● Your objective
Take the listing below and write it out again exactly, skipping any picture that it holds.

● Source data

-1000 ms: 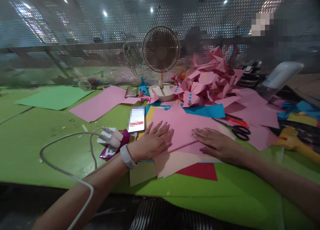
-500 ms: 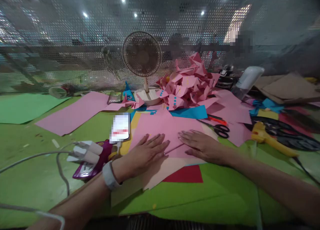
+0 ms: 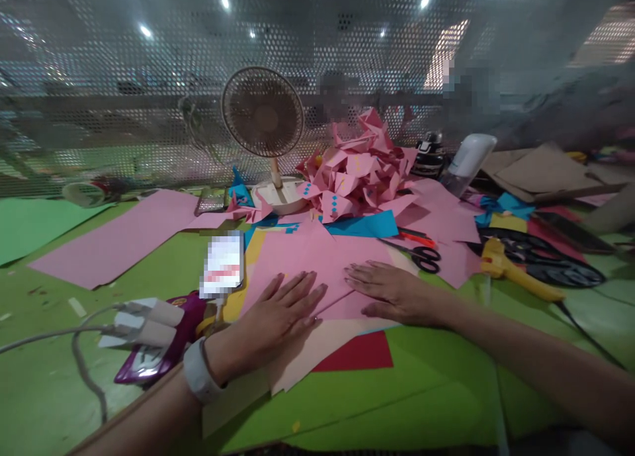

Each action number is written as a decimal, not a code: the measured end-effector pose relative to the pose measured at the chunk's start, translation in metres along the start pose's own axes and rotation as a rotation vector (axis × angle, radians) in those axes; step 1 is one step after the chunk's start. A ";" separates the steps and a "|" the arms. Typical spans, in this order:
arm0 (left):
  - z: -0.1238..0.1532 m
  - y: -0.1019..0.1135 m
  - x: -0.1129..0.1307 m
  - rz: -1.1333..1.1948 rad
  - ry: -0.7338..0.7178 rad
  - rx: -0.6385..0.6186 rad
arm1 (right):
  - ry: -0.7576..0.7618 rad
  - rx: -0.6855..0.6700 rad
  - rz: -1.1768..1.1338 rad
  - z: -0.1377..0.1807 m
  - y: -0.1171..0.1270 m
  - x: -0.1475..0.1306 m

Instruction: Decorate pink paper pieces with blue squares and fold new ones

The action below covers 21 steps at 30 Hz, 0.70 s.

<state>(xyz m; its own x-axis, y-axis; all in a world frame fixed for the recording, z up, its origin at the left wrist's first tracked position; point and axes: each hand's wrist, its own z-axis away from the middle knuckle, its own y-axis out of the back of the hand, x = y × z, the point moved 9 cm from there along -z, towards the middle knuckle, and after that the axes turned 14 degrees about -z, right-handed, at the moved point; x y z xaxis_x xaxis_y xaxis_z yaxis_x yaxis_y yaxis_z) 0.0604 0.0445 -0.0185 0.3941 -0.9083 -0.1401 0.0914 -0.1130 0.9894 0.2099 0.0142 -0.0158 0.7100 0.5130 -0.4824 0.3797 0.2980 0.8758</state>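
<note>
Both palms face down on a pink paper sheet [image 3: 297,251] in front of me. My left hand [image 3: 280,317] lies flat on its left part, fingers spread and pointing away. From the right, my right hand [image 3: 391,290] rests flat with fingers stretched out; neither hand grips anything. A straight edge or crease runs across the pink paper between the hands. Beneath lie a peach sheet [image 3: 297,360], a red sheet [image 3: 364,353] and a yellow sheet [image 3: 238,302]. Just beyond the right hand are black-handled scissors [image 3: 425,259].
Folded pink paper pieces [image 3: 354,171] form a pile behind, beside a small fan [image 3: 262,115]. On the left are a phone [image 3: 223,264] and a purple power strip [image 3: 186,320] with chargers and cables. A yellow glue gun [image 3: 520,274] and a white-capped bottle [image 3: 469,161] stand right.
The whole view has shifted, so the scene sits slightly further left and lower. Both hands stay flat on the pink paper, with hardly any movement over it.
</note>
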 end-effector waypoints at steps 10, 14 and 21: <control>0.002 0.024 0.015 -0.004 -0.046 -0.023 | -0.009 -0.019 -0.014 0.005 0.002 0.002; 0.003 0.023 0.015 -0.025 -0.056 0.005 | -0.020 -0.011 0.026 0.008 0.007 0.003; 0.005 0.023 0.014 -0.027 -0.053 0.044 | -0.101 0.091 0.118 0.013 0.031 0.021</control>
<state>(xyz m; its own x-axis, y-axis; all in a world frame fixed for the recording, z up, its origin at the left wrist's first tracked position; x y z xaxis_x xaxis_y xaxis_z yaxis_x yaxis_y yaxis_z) 0.0632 0.0272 0.0022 0.3427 -0.9247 -0.1655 0.0606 -0.1541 0.9862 0.2446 0.0240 0.0016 0.8067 0.4555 -0.3765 0.3393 0.1647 0.9262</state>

● Answer to this problem
-1000 ms: 
-500 ms: 
+0 ms: 

Each action number is written as a decimal, not a code: the measured end-effector pose relative to the pose measured at the chunk's start, translation in metres along the start pose's own axes and rotation as a rotation vector (axis × angle, radians) in those axes; step 1 is one step after the chunk's start. A ";" separates the steps and a "|" the arms. Typical spans, in this order:
arm0 (left):
  - z: -0.1238..0.1532 m
  - y: -0.1019..0.1135 m
  - x: -0.1129..0.1307 m
  - rz: -1.1333..1.1948 rad
  - ry: -0.7338..0.7178 rad
  - rx: -0.6385..0.6186 rad
arm1 (right):
  - ry: -0.7576..0.7618 rad
  - rx: -0.6855..0.6700 rad
  - rz: -1.1768..1.1338 rad
  - z: -0.1377..0.1807 m
  - y: -0.1171..0.1270 m
  - x: -0.1475..0.1306 m

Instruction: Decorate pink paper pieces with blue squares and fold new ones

The action below covers 21 steps at 30 Hz, 0.70 s.

<state>(xyz m; its own x-axis, y-axis; all in a world frame fixed for the recording, z up, its origin at the left wrist's first tracked position; point and axes: each hand's wrist, its own z-axis away from the middle knuckle, its own y-axis out of the back of the hand, x = y × z, the point moved 9 cm from there along -z, towards the middle knuckle, and after that the axes turned 14 degrees about -z, right-handed, at the moved point; x y z xaxis_x xaxis_y xaxis_z yaxis_x yaxis_y yaxis_z) 0.0604 0.0445 -0.0185 0.3941 -0.9083 -0.1401 0.0914 -0.1130 0.9894 0.2099 0.0142 -0.0158 0.7100 0.5130 -0.4824 0.3797 0.2980 0.8758</state>
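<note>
Both palms face down on a pink paper sheet [image 3: 297,251] in front of me. My left hand [image 3: 280,317] lies flat on its left part, fingers spread and pointing away. From the right, my right hand [image 3: 391,290] rests flat with fingers stretched out; neither hand grips anything. A straight edge or crease runs across the pink paper between the hands. Beneath lie a peach sheet [image 3: 297,360], a red sheet [image 3: 364,353] and a yellow sheet [image 3: 238,302]. Just beyond the right hand are black-handled scissors [image 3: 425,259].
Folded pink paper pieces [image 3: 354,171] form a pile behind, beside a small fan [image 3: 262,115]. On the left are a phone [image 3: 223,264] and a purple power strip [image 3: 186,320] with chargers and cables. A yellow glue gun [image 3: 520,274] and a white-capped bottle [image 3: 469,161] stand right.
The whole view has shifted, so the scene sits slightly further left and lower. Both hands stay flat on the pink paper, with hardly any movement over it.
</note>
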 end-effector waypoints at steps 10, 14 and 21: <control>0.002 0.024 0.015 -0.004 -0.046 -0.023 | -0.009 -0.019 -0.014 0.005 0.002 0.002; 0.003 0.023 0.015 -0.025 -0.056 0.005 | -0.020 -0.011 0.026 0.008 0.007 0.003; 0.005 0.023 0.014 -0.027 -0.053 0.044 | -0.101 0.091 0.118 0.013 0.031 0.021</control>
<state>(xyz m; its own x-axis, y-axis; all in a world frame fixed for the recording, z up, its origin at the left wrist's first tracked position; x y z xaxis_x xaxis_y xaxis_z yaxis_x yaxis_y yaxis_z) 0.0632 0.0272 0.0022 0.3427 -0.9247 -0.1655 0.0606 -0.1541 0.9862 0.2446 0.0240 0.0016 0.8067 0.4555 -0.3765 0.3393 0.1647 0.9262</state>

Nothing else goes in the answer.